Bio

Charles Ota Heller’s career has consisted of six phases: student athlete, engineer, educator, entrepreneur, venture capitalist, and writer. He is the author of five memoirs: award-winning Prague: My Long Journey Home; Dlouha cesta domu (in Czech); Name-Droppings: Close Encounters with the Famous and Near-Famous; Ready, Fire, Aim! An Immigrant’s Tales of Entrepreneurial Terror; and Cowboy from Prague: An Immigrant’s Pursuit of the American Dream.

Charlie was born in 1936 in Prague, three years before the Nazis invaded his native country. Raised a Catholic, he was unaware of the fact that the Germans classified him a Jew, due to the fact that he had three Jewish grandparents. One by one, his relatives disappeared, taken away by transports to extermination camps. His Jewish father escaped and joined the Czechoslovak Brigade of the British army. Soon only he, his mother, and his great grandfather were left. When the Nazis took over the family’s factory and threw them out of their home, they were taken in by a farmer couple. A year later, Charlie’s great grandfather was taken away, too. His heroic mother survived questioning, racial trials, and torture while protecting her only son. Eventually, she was taken away to a slave labor camp for Christian wives of Jewish men. Prior to leaving, she hid Charlie with her farmer friends. He remained in hiding until the end of the war. When the Germans were finally defeated and were escaping the country, nine-year-old Charlie came out of hiding and shot a Nazi with a pistol he found in a ditch. He was elated and proud of the fact that he had helped his father win the war. His dad, Rudolph, came home a war hero. His mother, Ilona, escaped from the camp and reunited with her family. Sadly, they were the only survivors of the war and the Holocaust; 25 members of the family perished.

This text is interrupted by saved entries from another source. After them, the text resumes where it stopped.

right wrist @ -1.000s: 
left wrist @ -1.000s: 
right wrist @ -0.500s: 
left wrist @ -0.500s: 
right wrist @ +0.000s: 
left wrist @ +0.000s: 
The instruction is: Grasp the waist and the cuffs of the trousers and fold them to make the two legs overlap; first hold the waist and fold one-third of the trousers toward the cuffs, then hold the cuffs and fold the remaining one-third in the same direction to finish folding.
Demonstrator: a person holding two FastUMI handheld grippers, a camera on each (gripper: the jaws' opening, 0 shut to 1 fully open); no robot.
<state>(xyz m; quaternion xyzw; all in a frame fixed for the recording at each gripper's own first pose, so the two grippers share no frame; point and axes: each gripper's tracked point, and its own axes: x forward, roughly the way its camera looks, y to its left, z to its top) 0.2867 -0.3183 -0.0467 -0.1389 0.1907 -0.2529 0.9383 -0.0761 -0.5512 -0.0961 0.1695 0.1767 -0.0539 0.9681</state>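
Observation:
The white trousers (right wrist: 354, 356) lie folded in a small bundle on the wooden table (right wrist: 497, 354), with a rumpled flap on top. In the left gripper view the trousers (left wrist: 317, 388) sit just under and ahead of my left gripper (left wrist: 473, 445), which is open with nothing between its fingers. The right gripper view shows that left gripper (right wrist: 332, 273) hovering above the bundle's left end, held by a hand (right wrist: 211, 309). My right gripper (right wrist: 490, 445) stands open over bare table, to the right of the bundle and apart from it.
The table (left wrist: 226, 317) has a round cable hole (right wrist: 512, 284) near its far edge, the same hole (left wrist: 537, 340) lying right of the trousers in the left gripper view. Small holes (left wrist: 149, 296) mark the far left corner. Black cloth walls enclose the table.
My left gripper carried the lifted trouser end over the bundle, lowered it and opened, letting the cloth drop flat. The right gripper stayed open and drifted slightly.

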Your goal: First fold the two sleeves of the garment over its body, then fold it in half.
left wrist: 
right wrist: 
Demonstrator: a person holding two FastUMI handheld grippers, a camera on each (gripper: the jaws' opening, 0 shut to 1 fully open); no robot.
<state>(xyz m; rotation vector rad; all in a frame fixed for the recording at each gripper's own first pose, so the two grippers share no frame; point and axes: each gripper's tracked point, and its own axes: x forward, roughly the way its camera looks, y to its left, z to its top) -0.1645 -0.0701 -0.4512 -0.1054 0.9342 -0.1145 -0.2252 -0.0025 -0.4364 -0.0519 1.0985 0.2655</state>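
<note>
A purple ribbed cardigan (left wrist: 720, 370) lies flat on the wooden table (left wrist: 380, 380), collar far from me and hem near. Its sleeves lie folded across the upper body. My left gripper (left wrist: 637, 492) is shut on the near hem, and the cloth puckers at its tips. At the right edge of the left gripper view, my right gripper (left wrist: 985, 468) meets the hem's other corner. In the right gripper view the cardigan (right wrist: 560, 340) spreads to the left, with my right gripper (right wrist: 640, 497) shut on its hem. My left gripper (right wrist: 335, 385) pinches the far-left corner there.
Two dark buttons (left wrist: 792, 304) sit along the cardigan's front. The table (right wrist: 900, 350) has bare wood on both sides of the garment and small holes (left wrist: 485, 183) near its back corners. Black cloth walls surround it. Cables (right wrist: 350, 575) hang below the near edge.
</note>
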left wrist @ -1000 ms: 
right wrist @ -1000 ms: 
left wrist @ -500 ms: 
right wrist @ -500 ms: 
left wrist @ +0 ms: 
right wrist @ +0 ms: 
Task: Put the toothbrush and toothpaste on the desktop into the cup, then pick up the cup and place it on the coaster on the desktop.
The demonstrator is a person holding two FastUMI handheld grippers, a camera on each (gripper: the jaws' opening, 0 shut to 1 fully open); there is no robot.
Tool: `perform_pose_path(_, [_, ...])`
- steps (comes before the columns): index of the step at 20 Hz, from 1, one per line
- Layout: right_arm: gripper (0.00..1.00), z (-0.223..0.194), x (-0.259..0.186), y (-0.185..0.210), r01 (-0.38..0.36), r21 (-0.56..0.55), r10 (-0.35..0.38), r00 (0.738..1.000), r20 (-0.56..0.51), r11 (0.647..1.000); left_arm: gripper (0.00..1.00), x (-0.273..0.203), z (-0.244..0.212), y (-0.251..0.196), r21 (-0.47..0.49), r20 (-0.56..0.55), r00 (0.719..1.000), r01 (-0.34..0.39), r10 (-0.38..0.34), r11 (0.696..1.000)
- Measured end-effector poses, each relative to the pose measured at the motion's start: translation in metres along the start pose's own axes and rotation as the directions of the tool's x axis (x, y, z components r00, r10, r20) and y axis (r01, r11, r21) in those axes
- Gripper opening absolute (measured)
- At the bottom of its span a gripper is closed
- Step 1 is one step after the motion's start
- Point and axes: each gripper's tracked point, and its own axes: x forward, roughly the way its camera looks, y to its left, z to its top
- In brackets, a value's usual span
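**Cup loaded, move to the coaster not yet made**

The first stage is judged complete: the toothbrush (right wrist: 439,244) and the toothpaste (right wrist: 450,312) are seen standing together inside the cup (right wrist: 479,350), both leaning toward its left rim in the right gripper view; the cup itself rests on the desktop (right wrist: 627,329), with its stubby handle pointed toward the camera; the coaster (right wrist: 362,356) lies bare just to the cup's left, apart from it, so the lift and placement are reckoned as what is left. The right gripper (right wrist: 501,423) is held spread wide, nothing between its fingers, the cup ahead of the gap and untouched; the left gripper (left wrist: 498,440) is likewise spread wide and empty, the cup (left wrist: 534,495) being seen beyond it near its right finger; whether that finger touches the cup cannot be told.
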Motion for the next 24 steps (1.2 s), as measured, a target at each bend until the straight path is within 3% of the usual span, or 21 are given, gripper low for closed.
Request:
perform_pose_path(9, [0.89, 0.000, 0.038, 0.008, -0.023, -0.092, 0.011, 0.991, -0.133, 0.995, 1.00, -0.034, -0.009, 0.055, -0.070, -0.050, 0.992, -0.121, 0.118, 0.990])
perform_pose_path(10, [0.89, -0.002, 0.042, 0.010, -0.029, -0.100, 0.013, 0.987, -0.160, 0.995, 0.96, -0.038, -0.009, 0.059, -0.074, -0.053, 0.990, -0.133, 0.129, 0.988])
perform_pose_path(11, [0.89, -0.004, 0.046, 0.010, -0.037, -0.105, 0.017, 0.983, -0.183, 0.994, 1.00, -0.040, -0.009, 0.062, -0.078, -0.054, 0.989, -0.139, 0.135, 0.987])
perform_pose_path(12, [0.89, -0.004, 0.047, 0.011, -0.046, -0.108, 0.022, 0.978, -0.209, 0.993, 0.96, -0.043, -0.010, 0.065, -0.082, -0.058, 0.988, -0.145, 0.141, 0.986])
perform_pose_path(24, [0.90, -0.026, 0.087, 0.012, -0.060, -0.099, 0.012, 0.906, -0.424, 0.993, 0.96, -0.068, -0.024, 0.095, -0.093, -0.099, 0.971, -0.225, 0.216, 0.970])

Freedom for the Hellers lasted less then three years because in February 1948, Soviet-led Communists took over the government and declared Charlie’s parents “enemies of the state.” Following a harrowing escape over the border into the US Zone of Germany, the family spent 15 months in refugee camps while waiting for a visa to enter the United States. They arrived on board a Liberty ship in New York harbor in May 1949 and settled in New Jersey.

Charlie became “Americanized” quickly and spoke English without an accent within a year. Despite the fact that he had had less than three years of formal schooling in Europe, he did well in high school and entered Oklahoma State University as an engineering student. At OSU, he earned a basketball scholarship, and graduated with BS and MS degrees. Early in his career, he was an engineer at Douglas Aircraft Company and Bell Telephone Laboratories. He lectured at UCLA and later became the youngest tenured faculty member in the history of the US Naval Academy. He earned a PhD in engineering from The Catholic University of America and, soon thereafter, was bitten by the entrepreneurial bug. He co-founded CADCOM, Inc., a pioneer CAD/CAM software company; he was its President and CEO. When CADCOM was acquired by ManTech International Corporation, Charlie became Vice President for Corporate Development of the parent firm. In 1983, he led a management buy-out of a segment of ManTech’s business which became InterCAD Corporation. He was President and CEO of InterCAD until he sold his interest in the company. He returned to academia as Director of the Dingman Center for Entrepreneurship at the University of Maryland, where he built one of the nation’s top-ranked entrepreneurship centers. He left academia to become a partner in Gabriel Venture Partners, an early-stage, bi-coastal, venture capital fund. Later, he became Director and Investment Chair of Athlone Global Security, an international venture capital firm investing in early-stage companies in the homeland security sector.

Dr. Heller is an internationally recognized lecturer on entrepreneurship, venture capital and corporate venturing, and he was a freelance writer and columnist for more than 20 years. He was named Maryland “Entrepreneur of the Year” by Ernst & Young/INC. magazine/Merrill Lynch, and was named by digitalsouth magazine one of “The 50 Most Influential People in Southern Technology.”  In 1999, the University of Maryland named him the first-ever Professor of Practice in the University’s history. In 2000, he was awarded the Lohmann Medal by Oklahoma State University and in 2015, he was elected to the school’s Hall of Fame. In 2002, he received the Alumni Achievement Award from The Catholic University of America. In 1998, he was named one of “Computer Graphics Pioneers.”  Today, he serves on the boards of Walden University (chair of finance committee) and the National Czech & Slovak Museum & Library (co-chair of strategic planning & mission delivery committee). He is a dual citizen of the United States and the Czech Republic, his native country, and is fluent in Czech.